* **WORK ITEM**
Set down the lines of the data exactly, starting at the first and stopping after the line containing "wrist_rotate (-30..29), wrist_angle".

* **SOURCE DATA**

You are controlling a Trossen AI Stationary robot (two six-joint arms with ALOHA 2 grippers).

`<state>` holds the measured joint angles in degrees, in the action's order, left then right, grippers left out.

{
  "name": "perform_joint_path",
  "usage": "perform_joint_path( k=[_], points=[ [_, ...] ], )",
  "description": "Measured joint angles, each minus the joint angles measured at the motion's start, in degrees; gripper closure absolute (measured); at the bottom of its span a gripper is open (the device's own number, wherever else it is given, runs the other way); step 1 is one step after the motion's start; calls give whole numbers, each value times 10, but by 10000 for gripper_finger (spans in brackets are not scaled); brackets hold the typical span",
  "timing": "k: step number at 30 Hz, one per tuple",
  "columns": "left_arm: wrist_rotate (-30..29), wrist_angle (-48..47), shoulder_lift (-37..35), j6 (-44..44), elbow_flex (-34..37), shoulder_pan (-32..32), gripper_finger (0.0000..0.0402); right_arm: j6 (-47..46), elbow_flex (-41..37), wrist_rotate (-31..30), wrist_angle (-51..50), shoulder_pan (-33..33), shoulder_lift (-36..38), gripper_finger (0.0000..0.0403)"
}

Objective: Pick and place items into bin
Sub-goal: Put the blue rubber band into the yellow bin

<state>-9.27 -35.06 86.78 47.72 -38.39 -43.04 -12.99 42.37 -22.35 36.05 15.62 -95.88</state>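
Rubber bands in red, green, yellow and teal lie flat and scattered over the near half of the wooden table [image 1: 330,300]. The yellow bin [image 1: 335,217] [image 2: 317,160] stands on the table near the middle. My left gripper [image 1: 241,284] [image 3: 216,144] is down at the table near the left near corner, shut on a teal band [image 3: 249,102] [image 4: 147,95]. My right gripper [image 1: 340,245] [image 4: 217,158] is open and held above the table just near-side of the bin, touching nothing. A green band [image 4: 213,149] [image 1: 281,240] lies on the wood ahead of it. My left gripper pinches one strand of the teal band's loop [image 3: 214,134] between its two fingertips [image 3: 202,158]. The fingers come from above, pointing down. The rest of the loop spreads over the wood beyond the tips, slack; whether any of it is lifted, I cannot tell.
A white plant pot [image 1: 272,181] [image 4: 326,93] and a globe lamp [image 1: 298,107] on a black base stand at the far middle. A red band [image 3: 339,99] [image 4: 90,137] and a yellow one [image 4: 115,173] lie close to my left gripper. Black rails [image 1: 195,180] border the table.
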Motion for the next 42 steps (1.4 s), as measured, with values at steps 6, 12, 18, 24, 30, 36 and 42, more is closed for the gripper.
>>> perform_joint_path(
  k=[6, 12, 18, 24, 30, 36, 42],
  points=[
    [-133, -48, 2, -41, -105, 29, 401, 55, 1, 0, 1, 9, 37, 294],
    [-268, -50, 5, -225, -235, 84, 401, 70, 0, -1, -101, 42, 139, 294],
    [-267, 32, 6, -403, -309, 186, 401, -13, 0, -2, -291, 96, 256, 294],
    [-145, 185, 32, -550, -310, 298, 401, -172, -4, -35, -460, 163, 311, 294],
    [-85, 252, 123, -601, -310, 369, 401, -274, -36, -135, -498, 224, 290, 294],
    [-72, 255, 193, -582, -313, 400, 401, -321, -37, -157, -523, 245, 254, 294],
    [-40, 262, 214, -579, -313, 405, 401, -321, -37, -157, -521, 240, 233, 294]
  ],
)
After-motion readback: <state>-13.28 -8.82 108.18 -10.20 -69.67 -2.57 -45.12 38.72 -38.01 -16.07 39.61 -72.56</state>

* **SOLUTION FOR THIS PROBLEM**
You are controlling a Trossen AI Stationary robot (two six-joint arms with ALOHA 2 grippers).

`<state>` holds the measured joint angles in degrees, in the action's order, left then right, grippers left out.

{
  "name": "perform_joint_path",
  "usage": "perform_joint_path( k=[_], points=[ [_, ...] ], )",
  "description": "Measured joint angles, each minus the joint angles measured at the motion's start, in degrees; gripper closure absolute (measured); at the bottom of its span a gripper is open (the device's own number, wherever else it is given, runs the other way); step 1 is one step after the motion's start; calls give whole numbers, each value times 10, but by 10000 for gripper_finger (spans in brackets are not scaled); brackets hold the typical span",
  "timing": "k: step number at 30 Hz, one per tuple",
  "columns": "left_arm: wrist_rotate (-30..29), wrist_angle (-48..47), shoulder_lift (-37..35), j6 (-44..44), elbow_flex (-34..37), shoulder_pan (-32..32), gripper_finger (0.0000..0.0402); right_arm: j6 (-47..46), elbow_flex (-41..37), wrist_rotate (-31..30), wrist_angle (-51..50), shoulder_pan (-33..33), shoulder_lift (-36..38), gripper_finger (0.0000..0.0403)"

No further answer is required.